Beginning with the line where "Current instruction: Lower" appears, retype every remaining line of the data below, both the first and last included.

Dataset section.
• • • •
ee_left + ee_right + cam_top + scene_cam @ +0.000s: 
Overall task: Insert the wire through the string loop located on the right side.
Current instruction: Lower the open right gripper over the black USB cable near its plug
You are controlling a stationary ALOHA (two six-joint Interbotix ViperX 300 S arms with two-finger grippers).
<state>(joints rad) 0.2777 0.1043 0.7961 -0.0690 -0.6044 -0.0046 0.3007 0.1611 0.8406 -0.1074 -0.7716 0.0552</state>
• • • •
Task solution.
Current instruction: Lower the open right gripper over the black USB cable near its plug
You are controlling a stationary ALOHA (two six-joint Interbotix ViperX 300 S arms with two-finger grippers).
<state>(joints rad) 0.2777 0.1043 0.7961 -0.0690 -0.6044 -0.0046 0.3007 0.1611 0.8406 -0.1074 -0.7716 0.0552</state>

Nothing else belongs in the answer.